Well, no. He was just a dude -- her husband, but still just a person. Just W.
One of the most eye-opening days was the one where the archivist showed us one of the few recorded clips of WG (others can be seen here and here). It's a home video they usually keep under wraps because of its private and sensitive nature. It's WG and fam having a visit after his disease got really bad and he'd been hospitalized for years. From the late '40s to his death in 1967, WG suffered the effects of a genetic degenerative nerve disease, the same that had plagued his mother and led to her hospitalization and death. I'd always known what he had and vaguely what happened to a person with HD, but seeing a scrawny withered little man whose limbs were going every which way without him telling them to, and knowing that the boxes of heart-breakingly hopeful letters marked "Greystone Asylum" and "Brooklyn State Hospital" came from him was almost too much.

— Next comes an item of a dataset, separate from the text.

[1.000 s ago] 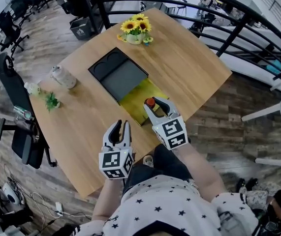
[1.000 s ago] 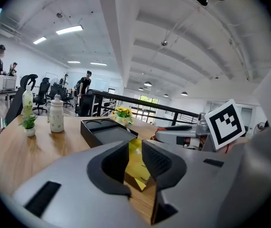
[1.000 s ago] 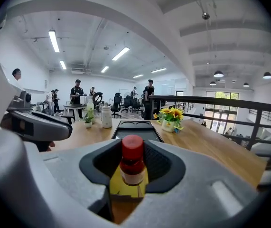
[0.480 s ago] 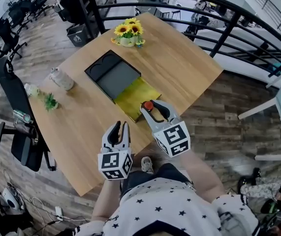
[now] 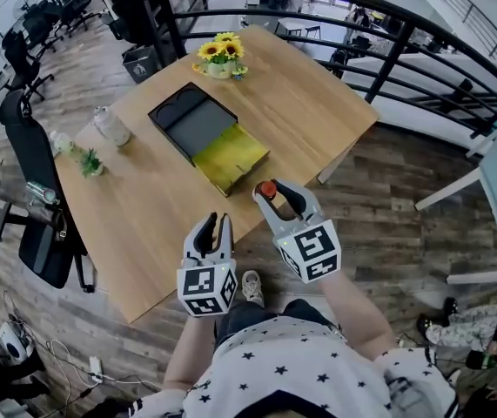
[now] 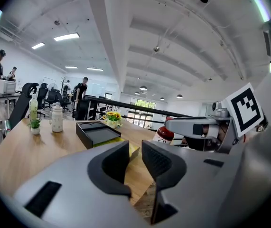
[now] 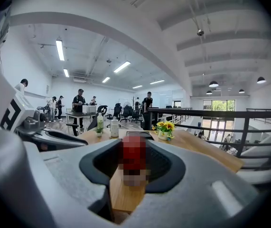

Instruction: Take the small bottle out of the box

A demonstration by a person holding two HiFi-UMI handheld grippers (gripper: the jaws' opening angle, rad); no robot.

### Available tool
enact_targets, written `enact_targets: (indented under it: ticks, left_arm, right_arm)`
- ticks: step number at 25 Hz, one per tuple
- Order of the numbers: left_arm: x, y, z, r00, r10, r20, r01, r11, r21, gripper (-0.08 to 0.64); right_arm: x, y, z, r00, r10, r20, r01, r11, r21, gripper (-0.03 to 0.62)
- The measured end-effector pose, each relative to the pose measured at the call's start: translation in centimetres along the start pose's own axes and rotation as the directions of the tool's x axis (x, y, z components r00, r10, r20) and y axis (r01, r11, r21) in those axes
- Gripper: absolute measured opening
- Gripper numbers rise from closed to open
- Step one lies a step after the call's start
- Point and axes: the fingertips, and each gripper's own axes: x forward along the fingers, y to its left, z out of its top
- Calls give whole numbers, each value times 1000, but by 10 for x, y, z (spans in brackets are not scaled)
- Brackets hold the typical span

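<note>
The small bottle (image 5: 267,190) is already out of the box (image 5: 231,159). It hangs in the air, pinched between the two pads of the right gripper (image 5: 278,196), its red cap standing just above the fingers. In the right gripper view the bottle sits upright and centred between the jaws. The box lies open further away and to the left on the table (image 5: 309,103), well apart from the bottle. The bottle is close to the table's near edge, though the head view does not show whether its base is over the wood or just past it.

What seems to be left is to set the bottle down well. The person would do best to hold the pinch steady and the bottle upright, then carry it a little further away so that it sits clearly over bare wood, beside the box and not above it. It should be lowered until its base rests flat, and only then should the jaws be spread. A narrow bottle let go early or on a tilt could tip and roll off that near edge.

The left gripper (image 5: 216,223) hovers near and to the left, its fingers only a slit apart with nothing between them. It is best kept out of the way
</note>
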Motion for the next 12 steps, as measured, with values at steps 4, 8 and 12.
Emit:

"And I will never dread the day I will die/ 'cause my sunset is somebody's morning sky." My Battle
The letters themselves are almost enough to make you wish you hadn't seen them, or at least couldn't compare the unsteady, childish, nearly illegible handwriting and repetitive childish thoughts with the fluid, articulate letters of ten years previous. Where once he had filled every inch of a sheet with tiny neat cursive, now there were only pages and pages of wobbly misspelled words that documented the decline of a great mind that was failing even faster than the body that housed it.
"Just be patient and one day I'll write you a letter you can read." c. late '50s
When I first saw them in the archives, I thought they were notes and doodles from one of his kids, which also crop up a fair amount in the archives. But no, they were from the man himself, as each day he lost a little more control over his body and mind and the person who inspired millions gradually and cruelly slipped away.
"Teach me how, how to love this battle of life." My Battle
My fave WG song, as far as lyrics go.